Prompt: Look below for lines that hold the string "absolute" and copy each one.

Records to use:
>>>>>
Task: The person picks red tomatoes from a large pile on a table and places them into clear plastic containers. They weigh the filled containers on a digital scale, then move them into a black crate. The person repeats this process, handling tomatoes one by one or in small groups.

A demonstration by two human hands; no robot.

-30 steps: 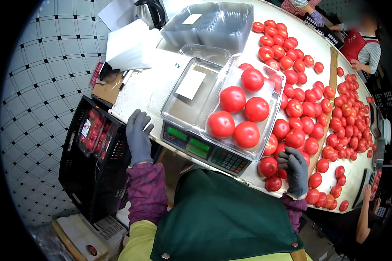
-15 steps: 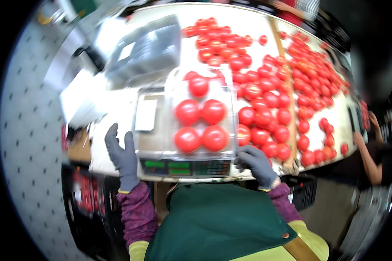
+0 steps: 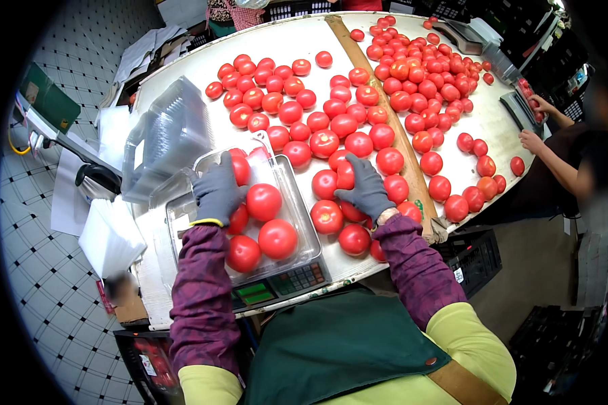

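Note:
A clear plastic punnet (image 3: 312,237) holding several large tomatoes (image 3: 277,239) rests on a digital scale (image 3: 283,283) at the table's near edge. My left hand (image 3: 217,194), in a grey glove, reaches into the punnet's left side. Its fingers and thumb curl around a tomato (image 3: 240,167) toward the back. Right of the scale, among loose tomatoes, my right hand (image 3: 366,187), gloved too, grips another tomato (image 3: 345,175) between fingers and thumb. The left hand partly covers tomatoes in the punnet.
Stacked clear punnets (image 3: 172,128) stand left, beyond white sheets (image 3: 111,233). A wooden strip (image 3: 378,101) divides the tabletop; more tomatoes (image 3: 429,88) lie past it. At right, a co-worker's hands (image 3: 537,125) work over another scale (image 3: 518,111). A black crate (image 3: 476,260) sits below the table.
My left hand has moved from beside the scale into the punnet, onto a tomato. My right hand has gone forward and taken hold of a loose tomato. The view has turned.

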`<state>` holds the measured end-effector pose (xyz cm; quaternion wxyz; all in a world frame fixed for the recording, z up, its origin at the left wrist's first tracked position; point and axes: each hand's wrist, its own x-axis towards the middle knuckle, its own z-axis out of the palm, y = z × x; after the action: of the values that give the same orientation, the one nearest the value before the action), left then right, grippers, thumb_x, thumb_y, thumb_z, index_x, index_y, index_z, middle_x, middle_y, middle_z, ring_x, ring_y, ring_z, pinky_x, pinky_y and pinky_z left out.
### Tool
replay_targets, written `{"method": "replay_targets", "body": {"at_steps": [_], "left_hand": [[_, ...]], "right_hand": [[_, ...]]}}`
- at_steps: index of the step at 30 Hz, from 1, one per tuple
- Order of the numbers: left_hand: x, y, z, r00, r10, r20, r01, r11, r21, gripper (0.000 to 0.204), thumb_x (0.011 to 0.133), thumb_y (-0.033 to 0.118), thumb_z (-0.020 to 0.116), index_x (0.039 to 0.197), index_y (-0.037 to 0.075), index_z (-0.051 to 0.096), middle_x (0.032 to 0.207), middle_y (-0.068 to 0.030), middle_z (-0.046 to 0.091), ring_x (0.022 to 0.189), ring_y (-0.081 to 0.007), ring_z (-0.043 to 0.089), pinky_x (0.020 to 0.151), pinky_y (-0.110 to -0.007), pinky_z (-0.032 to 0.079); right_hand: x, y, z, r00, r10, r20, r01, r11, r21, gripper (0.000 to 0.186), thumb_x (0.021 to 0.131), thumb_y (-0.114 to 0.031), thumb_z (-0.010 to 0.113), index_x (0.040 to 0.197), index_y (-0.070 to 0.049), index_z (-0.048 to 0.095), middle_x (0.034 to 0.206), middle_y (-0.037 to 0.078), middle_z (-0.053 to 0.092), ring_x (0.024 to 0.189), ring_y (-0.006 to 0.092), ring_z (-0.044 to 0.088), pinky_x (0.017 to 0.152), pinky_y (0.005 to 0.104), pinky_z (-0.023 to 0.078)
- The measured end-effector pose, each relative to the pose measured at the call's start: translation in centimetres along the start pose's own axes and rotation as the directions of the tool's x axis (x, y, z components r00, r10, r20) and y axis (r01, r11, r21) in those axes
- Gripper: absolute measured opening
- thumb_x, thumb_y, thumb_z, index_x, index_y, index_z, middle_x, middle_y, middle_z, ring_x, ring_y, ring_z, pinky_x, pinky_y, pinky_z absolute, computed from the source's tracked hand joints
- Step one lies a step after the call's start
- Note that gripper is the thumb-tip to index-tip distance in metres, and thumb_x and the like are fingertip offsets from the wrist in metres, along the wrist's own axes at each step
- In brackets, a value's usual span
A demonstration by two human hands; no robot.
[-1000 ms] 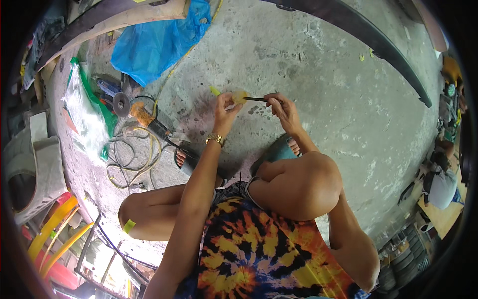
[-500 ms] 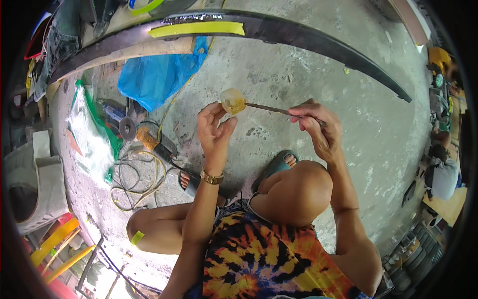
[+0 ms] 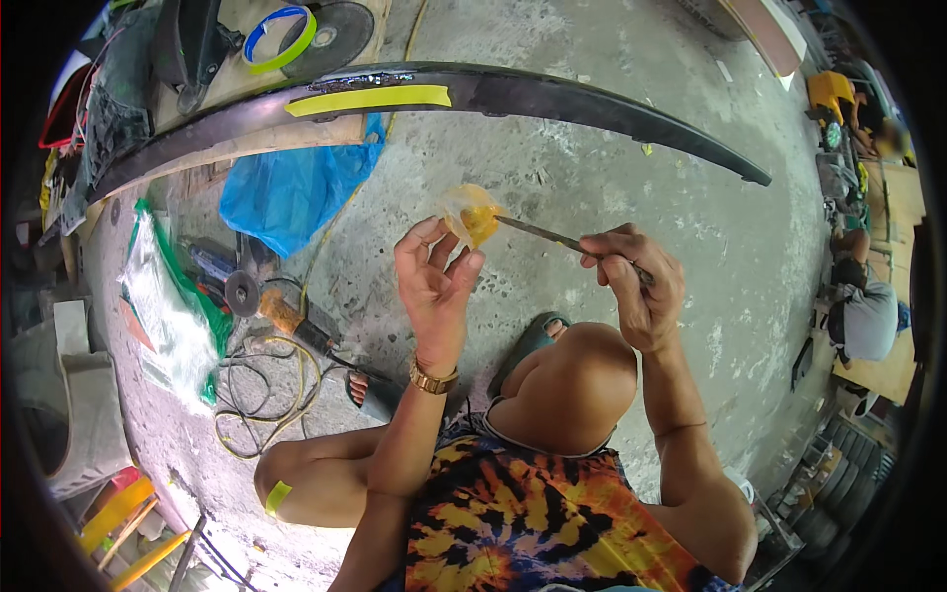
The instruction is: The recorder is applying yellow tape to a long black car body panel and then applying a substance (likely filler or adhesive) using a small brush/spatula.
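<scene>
Between the fingertips and thumb of my left hand (image 3: pixel 434 291) is a small translucent cup (image 3: pixel 458 204) with amber-yellow stuff in it. The cup is tilted. My right hand (image 3: pixel 646 286) grips a thin, dark metal spatula-like stick (image 3: pixel 543 233), whose far tip meets the yellow stuff at the cup's right side. Both hands are raised in front of my knees. Beyond them lies a long, curved black trim strip (image 3: pixel 562 99), with a length of yellow tape (image 3: pixel 370 100) stuck along it.
A blue plastic bag (image 3: pixel 286 197) hangs below the strip. Left on the concrete floor are a green-edged plastic bag (image 3: pixel 173 306), an angle grinder (image 3: pixel 240 292) and a coiled cable (image 3: pixel 301 395). A tape roll (image 3: pixel 258 59) sits on the board. Another person (image 3: pixel 868 321) is far right.
The cup has turned in my left fingers, showing more of the yellow stuff. The stick slants more steeply. The view has shifted, so the strip and board appear lower.
</scene>
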<state>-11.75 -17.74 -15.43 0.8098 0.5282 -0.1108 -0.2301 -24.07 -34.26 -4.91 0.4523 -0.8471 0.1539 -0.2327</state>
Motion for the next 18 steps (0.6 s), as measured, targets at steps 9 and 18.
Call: {"method": "replay_targets", "body": {"at_steps": [9,18], "left_hand": [[-0.3,0.3,0.3,1.0,-0.015,-0.015,0.015,1.0,0.023,0.061,0.087,-0.003,0.075,0.138,0.005,0.043,0.132,-0.0125,0.052,0.122,-0.0225,0.055,0.099,-0.035,0.054],[0.4,-0.6,0.5,0.994,-0.106,-0.037,0.107,0.993,0.042,0.06,0.089,-0.001,0.073,0.139,0.005,0.041,0.13,-0.0138,0.054,0.12,-0.0237,0.058,0.097,-0.034,0.055]], "right_hand": [[0.9,-1.1,1.2,0.955,0.298,0.015,-0.298,0.952,0.065,0.02,0.103,-0.015,0.058,0.105,0.001,0.071,0.082,0.008,0.07,0.063,0.0124,0.061,0.058,0.0269,0.048],[-0.1,5.7,1.9,0.858,0.505,0.091,-0.451,0.656,0.605,0.038,0.108,-0.033,0.05,0.106,0.001,0.068,0.08,0.009,0.069,0.06,0.0101,0.059,0.051,0.0243,0.045]]}}
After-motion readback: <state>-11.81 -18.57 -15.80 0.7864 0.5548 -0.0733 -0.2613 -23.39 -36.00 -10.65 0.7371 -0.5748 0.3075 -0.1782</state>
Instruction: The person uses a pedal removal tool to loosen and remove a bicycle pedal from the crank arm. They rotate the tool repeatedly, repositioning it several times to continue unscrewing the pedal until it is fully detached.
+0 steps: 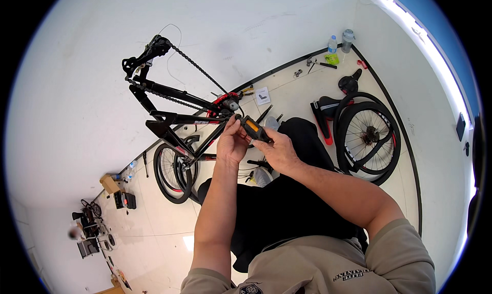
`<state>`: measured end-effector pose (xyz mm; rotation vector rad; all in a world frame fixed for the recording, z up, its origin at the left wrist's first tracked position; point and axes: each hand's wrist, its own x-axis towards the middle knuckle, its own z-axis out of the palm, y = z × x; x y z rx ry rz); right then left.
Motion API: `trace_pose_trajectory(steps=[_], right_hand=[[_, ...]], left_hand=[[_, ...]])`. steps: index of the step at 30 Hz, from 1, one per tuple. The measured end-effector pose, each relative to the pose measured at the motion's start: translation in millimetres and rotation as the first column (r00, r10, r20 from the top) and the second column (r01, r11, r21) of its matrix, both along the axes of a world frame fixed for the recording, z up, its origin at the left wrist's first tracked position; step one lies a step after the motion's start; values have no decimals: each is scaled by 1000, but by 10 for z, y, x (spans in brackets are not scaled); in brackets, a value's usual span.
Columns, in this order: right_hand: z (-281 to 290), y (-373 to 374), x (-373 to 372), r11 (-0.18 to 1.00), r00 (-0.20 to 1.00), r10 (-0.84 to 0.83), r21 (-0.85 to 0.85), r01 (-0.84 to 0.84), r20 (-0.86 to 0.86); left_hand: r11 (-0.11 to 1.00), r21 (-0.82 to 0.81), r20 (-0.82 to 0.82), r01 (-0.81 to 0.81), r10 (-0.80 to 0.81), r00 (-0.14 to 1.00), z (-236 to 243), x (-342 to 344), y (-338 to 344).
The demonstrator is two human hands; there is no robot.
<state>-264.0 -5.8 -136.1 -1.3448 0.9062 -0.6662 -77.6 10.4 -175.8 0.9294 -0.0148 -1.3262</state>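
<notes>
A black bicycle pedal (254, 129) with an orange reflector is between my hands, in front of the bicycle frame. My right hand (279, 149) grips the pedal's outer end between thumb and fingers. My left hand (231, 142) is closed in a pinch at its other end, where the spindle meets the crank area; the fingers hide the exact contact. The black bicycle frame (177, 118) stands turned over at the left, its rear end raised. A chain (197, 67) runs from the rear derailleur (137, 63) down to the red-and-black chainring (218, 107).
A rear wheel with tyre (370, 140) lies at the right beside a saddle (328, 107). Another wheel (171, 173) is at the frame's front. Along the wall are a hammer (325, 65), a bottle (332, 44) and a paper leaflet (262, 95). A cardboard box (109, 185) stands further left.
</notes>
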Motion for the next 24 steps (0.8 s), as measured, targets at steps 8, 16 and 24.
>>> trace_pose_trajectory(steps=[8, 16, 24], right_hand=[[8, -54, 41, 783, 932, -152, 616, -89, 328], [-52, -125, 10, 610, 861, -231, 757, -234, 453], [38, -86, 33, 742, 944, -159, 666, -80, 290]], left_hand=[[1000, 28, 10, -5, 5, 1000, 76, -81, 4], [997, 74, 27, -27, 25, 999, 110, -138, -37], [994, 107, 142, 20, -35, 989, 92, -67, -85]])
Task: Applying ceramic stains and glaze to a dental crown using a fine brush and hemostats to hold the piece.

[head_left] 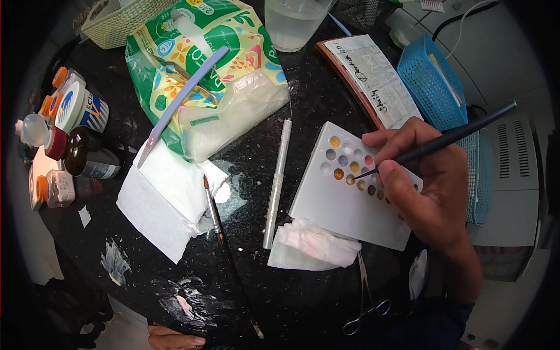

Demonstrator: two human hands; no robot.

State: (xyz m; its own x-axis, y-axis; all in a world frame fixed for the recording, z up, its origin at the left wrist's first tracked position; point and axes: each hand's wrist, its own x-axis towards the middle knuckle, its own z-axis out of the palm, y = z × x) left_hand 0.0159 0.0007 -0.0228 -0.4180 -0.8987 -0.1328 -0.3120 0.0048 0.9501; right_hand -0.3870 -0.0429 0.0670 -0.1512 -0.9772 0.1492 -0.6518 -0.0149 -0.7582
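Observation:
My right hand [429, 181] is closed in a pinch around a slim dark-handled brush [449, 139]. Its fine tip points down into the small wells of a white palette [350, 213], which hold yellow, brown, grey, blue and pink colours. My left hand [175, 338] shows only partly at the lower edge, beside the table's near side; its grip is hidden. A folded damp tissue [315, 244] lies against the palette's near edge. Left of the palette rests a silver knife-like handle [277, 184], and beyond that a second paintbrush [224, 239] with a brown tip on white paper [169, 198].
A green wipes package [233, 35] carries a lilac spatula [186, 87]. Bottles and jars [87, 151] crowd the left. Behind stand a cup of cloudy water [294, 26] and a notebook [373, 76]. Blue baskets [431, 81] are at right; scissor-handled forceps [364, 297] lie near me.

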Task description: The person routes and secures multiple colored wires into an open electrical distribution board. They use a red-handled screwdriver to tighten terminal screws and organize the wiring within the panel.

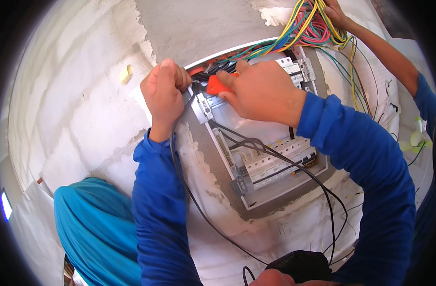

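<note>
My left hand (163, 93) is closed at the upper left corner of a white electrical panel (261, 195), on a black cable (182, 181) that trails down past my wrist. My right hand (263, 93) grips a red-orange tool (215, 86), held just right of my left fingers over dark cables along the panel's top; its working end is hidden. Below are a row of white breakers (275, 162), a terminal strip (223, 145) and loose black wires crossing them. More white switchgear (294, 71) sits at the panel's upper right.
A co-worker's hand (337, 14) grasps a bundle of coloured wires (313, 28) at top right. The panel is recessed in a patched wall (94, 95). Teal cloth (94, 224) lies at lower left, and a black item (294, 264) is at the bottom edge. Loose wires hang at right.
</note>
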The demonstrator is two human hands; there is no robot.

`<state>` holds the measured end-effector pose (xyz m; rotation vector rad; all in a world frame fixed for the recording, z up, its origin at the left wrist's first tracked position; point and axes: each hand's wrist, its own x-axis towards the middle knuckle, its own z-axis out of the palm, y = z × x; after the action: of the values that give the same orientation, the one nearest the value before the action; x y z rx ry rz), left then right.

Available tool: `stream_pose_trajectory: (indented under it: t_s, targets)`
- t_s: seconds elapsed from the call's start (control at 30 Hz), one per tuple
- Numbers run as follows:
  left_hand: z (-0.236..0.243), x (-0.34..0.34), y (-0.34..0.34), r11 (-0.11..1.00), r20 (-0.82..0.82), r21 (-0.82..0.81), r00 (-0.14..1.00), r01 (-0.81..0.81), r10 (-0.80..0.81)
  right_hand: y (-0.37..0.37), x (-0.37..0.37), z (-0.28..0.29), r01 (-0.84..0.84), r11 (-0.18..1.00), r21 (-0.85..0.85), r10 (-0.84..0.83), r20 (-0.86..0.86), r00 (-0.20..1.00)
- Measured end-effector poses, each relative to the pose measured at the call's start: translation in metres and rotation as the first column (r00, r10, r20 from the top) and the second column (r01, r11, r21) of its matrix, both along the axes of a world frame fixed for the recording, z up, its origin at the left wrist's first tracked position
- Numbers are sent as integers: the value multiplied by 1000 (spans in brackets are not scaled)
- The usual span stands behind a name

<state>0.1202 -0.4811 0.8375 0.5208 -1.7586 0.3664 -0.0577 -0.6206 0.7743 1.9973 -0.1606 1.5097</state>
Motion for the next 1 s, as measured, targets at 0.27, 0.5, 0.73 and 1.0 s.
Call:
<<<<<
Solution to this problem:
- Gripper: absolute measured opening
- thumb_x, thumb_y, thumb_z, index_x, index_y, index_z, middle_x, middle_y, middle_z, ring_x, ring_y, ring_z, pinky_x, pinky_y, pinky_z absolute, computed from the source's tracked hand joints

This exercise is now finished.